## TASK ITEM
Only the lines from the beginning of the data below through the line that contains "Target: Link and" should be repeated, exactly as written.
——
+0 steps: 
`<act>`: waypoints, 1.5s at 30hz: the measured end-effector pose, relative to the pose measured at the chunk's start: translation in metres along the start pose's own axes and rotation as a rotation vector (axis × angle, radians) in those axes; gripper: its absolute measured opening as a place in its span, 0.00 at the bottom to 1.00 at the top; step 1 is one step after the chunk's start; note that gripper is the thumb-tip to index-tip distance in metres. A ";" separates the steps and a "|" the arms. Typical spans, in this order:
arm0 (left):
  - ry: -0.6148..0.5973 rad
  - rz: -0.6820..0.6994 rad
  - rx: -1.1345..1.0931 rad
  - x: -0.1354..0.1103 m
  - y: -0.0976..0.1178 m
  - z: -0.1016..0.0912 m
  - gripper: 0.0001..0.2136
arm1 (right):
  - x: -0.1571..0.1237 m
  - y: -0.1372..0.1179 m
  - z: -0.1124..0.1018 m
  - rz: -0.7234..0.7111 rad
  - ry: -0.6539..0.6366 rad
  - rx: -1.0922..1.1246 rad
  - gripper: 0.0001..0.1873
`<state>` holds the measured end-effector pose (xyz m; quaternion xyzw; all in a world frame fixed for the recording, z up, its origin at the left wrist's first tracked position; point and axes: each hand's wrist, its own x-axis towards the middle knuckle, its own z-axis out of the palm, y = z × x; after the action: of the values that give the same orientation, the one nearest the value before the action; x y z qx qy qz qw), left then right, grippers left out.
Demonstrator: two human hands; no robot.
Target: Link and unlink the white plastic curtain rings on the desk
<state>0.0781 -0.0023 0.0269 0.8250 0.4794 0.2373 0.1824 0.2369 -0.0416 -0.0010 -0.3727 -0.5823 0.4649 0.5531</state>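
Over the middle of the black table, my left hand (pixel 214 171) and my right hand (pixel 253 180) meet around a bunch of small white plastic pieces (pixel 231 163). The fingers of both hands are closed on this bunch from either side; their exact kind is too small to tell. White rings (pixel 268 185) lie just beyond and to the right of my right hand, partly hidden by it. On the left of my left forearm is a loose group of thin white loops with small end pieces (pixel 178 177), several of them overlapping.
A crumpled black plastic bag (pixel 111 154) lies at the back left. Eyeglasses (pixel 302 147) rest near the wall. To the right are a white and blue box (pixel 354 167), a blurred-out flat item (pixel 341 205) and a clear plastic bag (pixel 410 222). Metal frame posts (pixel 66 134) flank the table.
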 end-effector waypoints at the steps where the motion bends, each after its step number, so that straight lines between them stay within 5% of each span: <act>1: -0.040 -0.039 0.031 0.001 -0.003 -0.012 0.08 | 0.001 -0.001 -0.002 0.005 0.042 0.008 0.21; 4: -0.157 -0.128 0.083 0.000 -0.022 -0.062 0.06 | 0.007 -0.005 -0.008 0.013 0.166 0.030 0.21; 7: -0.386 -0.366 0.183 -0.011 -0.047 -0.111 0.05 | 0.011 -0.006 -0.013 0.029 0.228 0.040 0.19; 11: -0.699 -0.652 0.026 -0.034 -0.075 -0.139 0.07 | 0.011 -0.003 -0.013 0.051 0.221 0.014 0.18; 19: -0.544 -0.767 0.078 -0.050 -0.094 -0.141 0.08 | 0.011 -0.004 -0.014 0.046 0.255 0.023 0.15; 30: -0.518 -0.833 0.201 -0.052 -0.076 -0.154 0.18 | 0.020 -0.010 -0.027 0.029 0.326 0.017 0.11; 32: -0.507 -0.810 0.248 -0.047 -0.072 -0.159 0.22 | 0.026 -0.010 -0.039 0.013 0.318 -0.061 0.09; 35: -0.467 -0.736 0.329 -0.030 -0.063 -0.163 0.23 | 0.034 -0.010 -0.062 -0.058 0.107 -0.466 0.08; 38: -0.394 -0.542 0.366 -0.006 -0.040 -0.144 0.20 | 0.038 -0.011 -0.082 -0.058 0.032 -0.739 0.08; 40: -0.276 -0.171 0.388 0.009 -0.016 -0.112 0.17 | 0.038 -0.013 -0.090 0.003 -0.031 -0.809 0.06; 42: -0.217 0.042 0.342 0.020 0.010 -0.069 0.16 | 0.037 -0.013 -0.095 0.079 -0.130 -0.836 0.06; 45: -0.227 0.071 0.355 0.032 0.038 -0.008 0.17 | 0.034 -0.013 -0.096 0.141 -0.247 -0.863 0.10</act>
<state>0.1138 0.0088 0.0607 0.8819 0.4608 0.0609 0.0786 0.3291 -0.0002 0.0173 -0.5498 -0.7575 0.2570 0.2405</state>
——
## OUTPUT OF THE EXERCISE
+0 steps: 
`<act>`: waypoints, 1.5s at 30hz: the measured end-effector pose, relative to the pose measured at the chunk's start: translation in metres along the start pose's own axes and rotation as a rotation vector (axis × angle, radians) in those axes; gripper: its absolute measured opening as a place in its span, 0.00 at the bottom to 1.00 at the top; step 1 is one step after the chunk's start; note that gripper is the thumb-tip to index-tip distance in metres. A ";" separates the steps and a "|" the arms. Typical spans, in this order:
arm0 (left):
  - ry: -0.6148..0.5973 rad
  - rz: -0.6820..0.6994 rad
  - rx: -1.1345..1.0931 rad
  - x: -0.1354..0.1103 m
  - y: -0.0976..0.1178 m
  - z: -0.1016..0.0912 m
  - gripper: 0.0001..0.2136
arm1 (right):
  - x: -0.1571..0.1237 m
  - y: -0.1372..0.1179 m
  - z: -0.1124..0.1018 m
  - rz: -0.7234..0.7111 rad
  - ry: -0.6539..0.6366 rad
  - rx: -1.0922..1.1246 rad
  - gripper: 0.0001..0.1873
`<state>` holds the measured end-effector pose (xyz m; quaternion xyzw; all in a world frame fixed for the recording, z up, its origin at the left wrist's first tracked position; point and axes: each hand's wrist, its own x-axis towards the middle knuckle, its own z-axis out of the palm, y = z × x; after the action: of the values that give the same orientation, the one nearest the value before the action; x y z qx qy qz qw), left then right, grippers left out.
Demonstrator: two human hands; no robot.
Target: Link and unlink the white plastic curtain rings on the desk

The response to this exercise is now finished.